Didier Kadio  (born 5 April 1990 in Man) is an Ivorian footballer who plays as a defender or defensive midfielder for Zhetysu in the Kazakhstan Premier League.

Career

Club
At the beginning of April 2014, Kadio moved to Kazakhstan, signing a loan deal with FC Zhetysu until the end of the 2014 season. Kadio returned to FC Shirak in December 2014, before signing for FF Jaro in Finland during February 2015.

On 22 January 2016, Kadio resigned for FC Zhetysu.

On 30 August 2016, Kadio joined Kerala Blasters in the Indian Super League.
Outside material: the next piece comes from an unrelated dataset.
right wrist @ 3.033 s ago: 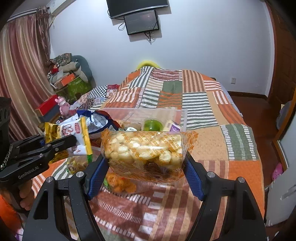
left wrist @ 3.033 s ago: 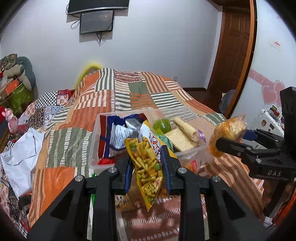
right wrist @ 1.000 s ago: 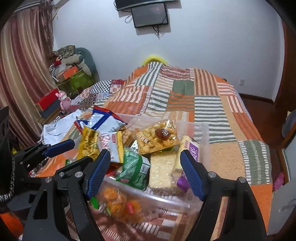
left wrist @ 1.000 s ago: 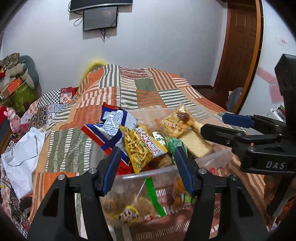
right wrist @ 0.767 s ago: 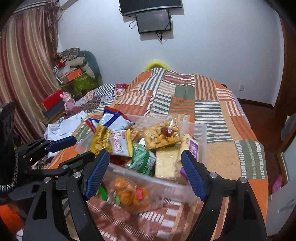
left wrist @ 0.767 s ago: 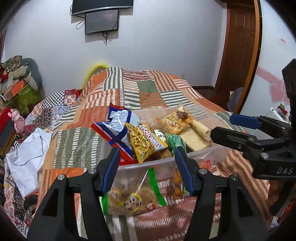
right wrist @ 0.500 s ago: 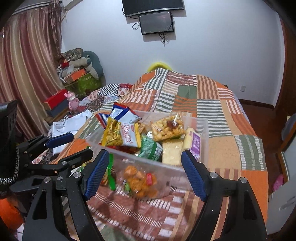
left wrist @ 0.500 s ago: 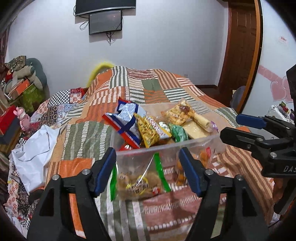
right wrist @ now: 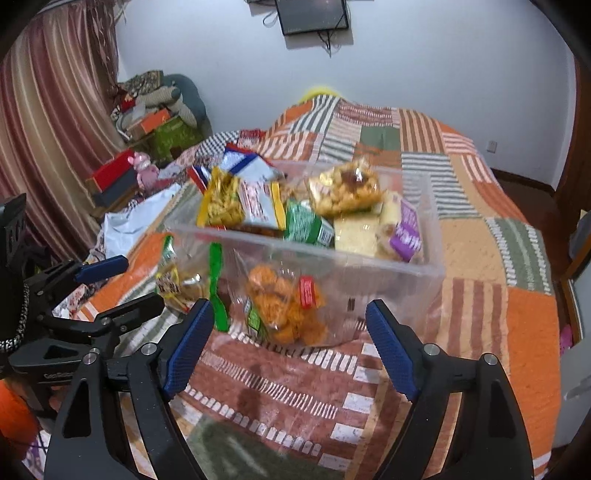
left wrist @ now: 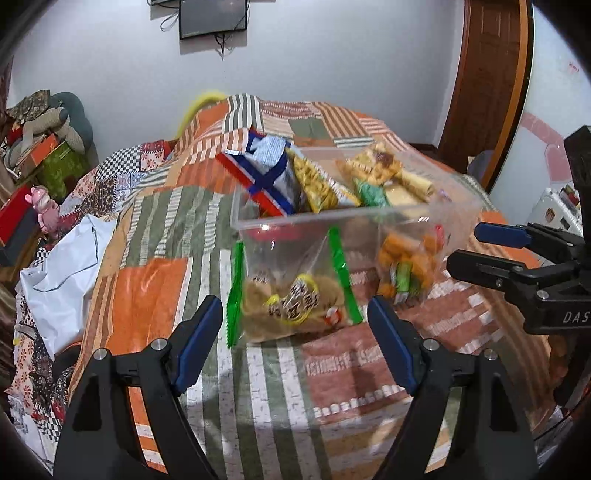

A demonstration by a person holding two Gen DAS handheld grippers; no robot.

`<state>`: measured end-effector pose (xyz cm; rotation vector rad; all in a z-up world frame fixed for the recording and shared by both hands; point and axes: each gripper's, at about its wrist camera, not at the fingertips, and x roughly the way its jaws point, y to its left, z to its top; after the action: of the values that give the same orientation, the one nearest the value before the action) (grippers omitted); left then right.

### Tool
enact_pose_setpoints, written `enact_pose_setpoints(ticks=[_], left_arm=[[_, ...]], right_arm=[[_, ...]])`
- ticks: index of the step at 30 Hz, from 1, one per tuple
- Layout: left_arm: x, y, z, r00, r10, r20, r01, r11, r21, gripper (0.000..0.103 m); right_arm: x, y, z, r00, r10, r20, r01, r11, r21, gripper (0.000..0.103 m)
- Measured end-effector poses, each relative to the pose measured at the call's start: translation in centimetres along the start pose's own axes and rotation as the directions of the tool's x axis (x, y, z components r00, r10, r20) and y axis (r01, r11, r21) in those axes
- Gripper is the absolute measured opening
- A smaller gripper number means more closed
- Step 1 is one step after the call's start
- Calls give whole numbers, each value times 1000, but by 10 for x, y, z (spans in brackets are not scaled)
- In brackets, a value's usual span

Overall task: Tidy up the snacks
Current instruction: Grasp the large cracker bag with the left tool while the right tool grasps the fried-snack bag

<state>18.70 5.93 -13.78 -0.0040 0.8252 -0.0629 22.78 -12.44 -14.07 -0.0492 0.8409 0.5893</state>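
A clear plastic bin [left wrist: 373, 218] [right wrist: 424, 266] stands on the patchwork bedspread, filled with snack bags. On top lie a blue-red-white bag [left wrist: 269, 173], a yellow stick-snack bag [right wrist: 221, 199], a green packet [right wrist: 306, 225], a clear bag of puffs [right wrist: 345, 190] and a purple-labelled roll [right wrist: 404, 230]. Orange snacks [right wrist: 284, 306] show through the wall. My left gripper [left wrist: 297, 338] is open and empty, just short of the bin's near wall. My right gripper [right wrist: 286, 341] is open and empty in front of the bin; it also shows at the right of the left wrist view [left wrist: 491, 251].
A white plastic bag [left wrist: 62, 266] lies on the bed's left edge. Boxes and a pink toy [right wrist: 142, 170] sit on the floor beside a curtain [right wrist: 44, 122]. A wooden door [left wrist: 487, 74] is at the far right. A TV [right wrist: 314, 14] hangs on the wall.
Both grippers let go of their snack bags, which now lie in the bin. Both have since drawn back from the bin and stay open.
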Motion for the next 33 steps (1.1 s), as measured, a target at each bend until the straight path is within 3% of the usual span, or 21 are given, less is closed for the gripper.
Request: enact_pose_setpoints(ticks=[16,19,22,29,33], left_arm=[[46,27,0,995,-66,-69,61,995,-75,81],[52,26,3,994,-80,-71,74,994,-81,85],[59,24,5,994,-76,-74,70,995,-74,86],[73,29,5,985,-141,-101,129,984,-120,87],[72,25,4,985,-146,-92,136,985,-105,82]], right_arm=[[42,10,0,992,-4,-128,2,1000,-16,83],[48,9,-1,989,9,-148,-10,1000,-6,83],[50,8,-1,988,15,-154,-16,1000,-2,87],[54,0,-3,984,56,-167,-51,998,32,92],[51,0,-4,985,51,-168,-47,999,25,90]])
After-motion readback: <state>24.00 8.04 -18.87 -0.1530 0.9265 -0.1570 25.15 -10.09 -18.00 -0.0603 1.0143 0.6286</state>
He scored his first goal for Kerala Blasters by levelling against Chennaiyin in Kochi on 12 November 2016. Kerala Blasters eventually won that match with score 3-1.

On 10 August 2018, SJK announced the signing of Kadio after his Pyunik contract expired on 8 August 2018. On 2 December 2019, SJK announced that Kadio had left the club after the expiration of his contract.

Kadio joined Al-Hilal Club on January 8, 2020.

On 9 February 2021 Kadio signed for FC Alashkert. On 24 December 2022, Alashkert announced the departure of Kadio.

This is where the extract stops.